Ellen Page opened up about her sexuality on ‘The Ellen DeGeneres Show’ in her first TV interview since coming out as gay. The former ‘Juno’ star talked about the toll that years of being in the closet had taken upon her and how she feels now as an out-of-the-closet lesbian in Hollywood.

Ellen Page

Photo: Ellen Page
Credit: PR Photos

The 26-year-old actress Ellen Page — who is among the star-studded cast of ‘X-Men: Days of Future Past’ — came out in a speech at the the Human Rights Campaign conference “Time to THRIVE,” on Valentine’s Day. She said quite plainly during the speech, “I’m here today because I am gay” and later on said she came out “selfishly” as she was “tired of hiding and that she was “tired of lying by omission” while admitting that she “suffered for years” because she “was scared to be out.”

Now her first television interview since coming out was fittingly with Ellen DeGeneres, who was a trailblazer in coming out as a lesbian in 1997 and faced many repercussions including a setback in her career. She told Page, “I am so proud of you for coming out, and I am so happy for you. I know what a scary thing that is.”

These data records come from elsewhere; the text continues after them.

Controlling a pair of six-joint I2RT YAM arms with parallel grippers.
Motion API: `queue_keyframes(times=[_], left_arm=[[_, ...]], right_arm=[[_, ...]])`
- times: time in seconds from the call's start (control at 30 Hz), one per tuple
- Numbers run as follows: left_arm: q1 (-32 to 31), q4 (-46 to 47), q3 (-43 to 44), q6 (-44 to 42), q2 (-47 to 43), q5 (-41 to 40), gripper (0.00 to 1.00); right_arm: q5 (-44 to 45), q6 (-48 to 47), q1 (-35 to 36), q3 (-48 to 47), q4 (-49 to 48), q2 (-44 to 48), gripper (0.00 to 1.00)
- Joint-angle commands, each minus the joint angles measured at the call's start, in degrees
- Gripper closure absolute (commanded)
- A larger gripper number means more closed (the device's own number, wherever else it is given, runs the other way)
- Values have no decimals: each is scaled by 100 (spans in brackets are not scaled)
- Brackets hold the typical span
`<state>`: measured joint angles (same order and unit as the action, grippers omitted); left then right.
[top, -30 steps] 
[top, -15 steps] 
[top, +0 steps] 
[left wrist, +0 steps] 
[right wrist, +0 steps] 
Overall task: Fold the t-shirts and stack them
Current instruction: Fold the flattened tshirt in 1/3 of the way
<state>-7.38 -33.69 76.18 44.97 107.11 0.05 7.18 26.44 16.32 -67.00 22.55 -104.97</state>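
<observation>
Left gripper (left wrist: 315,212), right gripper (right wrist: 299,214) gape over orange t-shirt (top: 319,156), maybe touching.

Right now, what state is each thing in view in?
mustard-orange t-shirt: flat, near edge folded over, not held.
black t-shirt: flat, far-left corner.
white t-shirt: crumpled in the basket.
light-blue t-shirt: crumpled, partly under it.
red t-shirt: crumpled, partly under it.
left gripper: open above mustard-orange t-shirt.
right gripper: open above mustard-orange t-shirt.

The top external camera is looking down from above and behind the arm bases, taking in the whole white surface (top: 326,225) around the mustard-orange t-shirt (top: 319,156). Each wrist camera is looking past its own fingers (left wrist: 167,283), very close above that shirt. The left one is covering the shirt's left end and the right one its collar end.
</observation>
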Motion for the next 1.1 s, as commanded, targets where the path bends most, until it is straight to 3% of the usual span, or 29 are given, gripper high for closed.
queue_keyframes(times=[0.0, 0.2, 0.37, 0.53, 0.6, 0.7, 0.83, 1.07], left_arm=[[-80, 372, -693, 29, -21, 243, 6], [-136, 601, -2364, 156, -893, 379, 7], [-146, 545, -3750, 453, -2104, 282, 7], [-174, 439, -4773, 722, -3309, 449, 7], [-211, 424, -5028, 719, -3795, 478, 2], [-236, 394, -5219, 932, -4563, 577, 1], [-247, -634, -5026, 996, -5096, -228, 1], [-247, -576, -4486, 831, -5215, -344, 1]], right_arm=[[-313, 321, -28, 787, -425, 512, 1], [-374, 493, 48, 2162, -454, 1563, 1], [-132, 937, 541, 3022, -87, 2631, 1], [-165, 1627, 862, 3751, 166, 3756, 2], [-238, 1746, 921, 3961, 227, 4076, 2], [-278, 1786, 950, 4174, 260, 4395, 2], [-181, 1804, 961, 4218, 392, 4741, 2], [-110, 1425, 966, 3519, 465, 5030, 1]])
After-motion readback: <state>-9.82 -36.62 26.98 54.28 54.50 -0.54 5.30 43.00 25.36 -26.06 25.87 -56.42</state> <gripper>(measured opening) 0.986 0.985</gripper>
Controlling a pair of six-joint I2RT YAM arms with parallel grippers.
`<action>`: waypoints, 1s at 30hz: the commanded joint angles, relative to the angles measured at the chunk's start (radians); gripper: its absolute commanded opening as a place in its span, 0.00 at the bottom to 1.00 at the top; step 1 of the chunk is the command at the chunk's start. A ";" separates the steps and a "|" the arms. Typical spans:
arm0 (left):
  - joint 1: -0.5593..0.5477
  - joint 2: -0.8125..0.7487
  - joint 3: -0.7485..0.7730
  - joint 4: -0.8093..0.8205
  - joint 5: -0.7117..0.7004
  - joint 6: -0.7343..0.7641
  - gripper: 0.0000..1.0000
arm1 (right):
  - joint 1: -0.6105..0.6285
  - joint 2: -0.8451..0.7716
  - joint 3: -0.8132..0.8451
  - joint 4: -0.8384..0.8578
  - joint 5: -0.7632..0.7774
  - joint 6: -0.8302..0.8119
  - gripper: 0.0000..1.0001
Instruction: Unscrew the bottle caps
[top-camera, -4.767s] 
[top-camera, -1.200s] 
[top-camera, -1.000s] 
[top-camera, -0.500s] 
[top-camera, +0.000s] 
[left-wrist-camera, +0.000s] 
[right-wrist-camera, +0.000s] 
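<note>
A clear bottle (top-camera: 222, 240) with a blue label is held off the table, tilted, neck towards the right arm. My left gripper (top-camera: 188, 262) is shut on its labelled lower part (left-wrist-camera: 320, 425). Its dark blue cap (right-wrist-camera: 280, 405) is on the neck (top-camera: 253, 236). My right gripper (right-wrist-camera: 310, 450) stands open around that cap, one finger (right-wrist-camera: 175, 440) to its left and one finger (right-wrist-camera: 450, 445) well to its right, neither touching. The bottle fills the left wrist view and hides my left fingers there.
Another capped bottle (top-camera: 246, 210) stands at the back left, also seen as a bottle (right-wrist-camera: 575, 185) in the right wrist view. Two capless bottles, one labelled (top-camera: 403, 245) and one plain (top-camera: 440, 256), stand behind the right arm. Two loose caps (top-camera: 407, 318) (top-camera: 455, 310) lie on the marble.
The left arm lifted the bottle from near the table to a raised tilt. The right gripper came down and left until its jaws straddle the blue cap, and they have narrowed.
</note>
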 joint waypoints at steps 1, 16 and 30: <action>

Reflecting upon that speech, Ellen Page said, “I think my biggest fear in doing it was having a panic attack, quite frankly. But I was just so ready to do it, and so excited to do it.”

She went on to express gratitude to the host, saying, “It was a combination of such thrill to be at a place in my life where I was able to do that, and grateful to have that moment, and grateful to you, because you did it at a time when it was much harder and much scarier.”

She also elaborated on some of the suffering she had alluded to in the speech, saying that in being closeted she had felt “a tremendous amount of shame and guilt.”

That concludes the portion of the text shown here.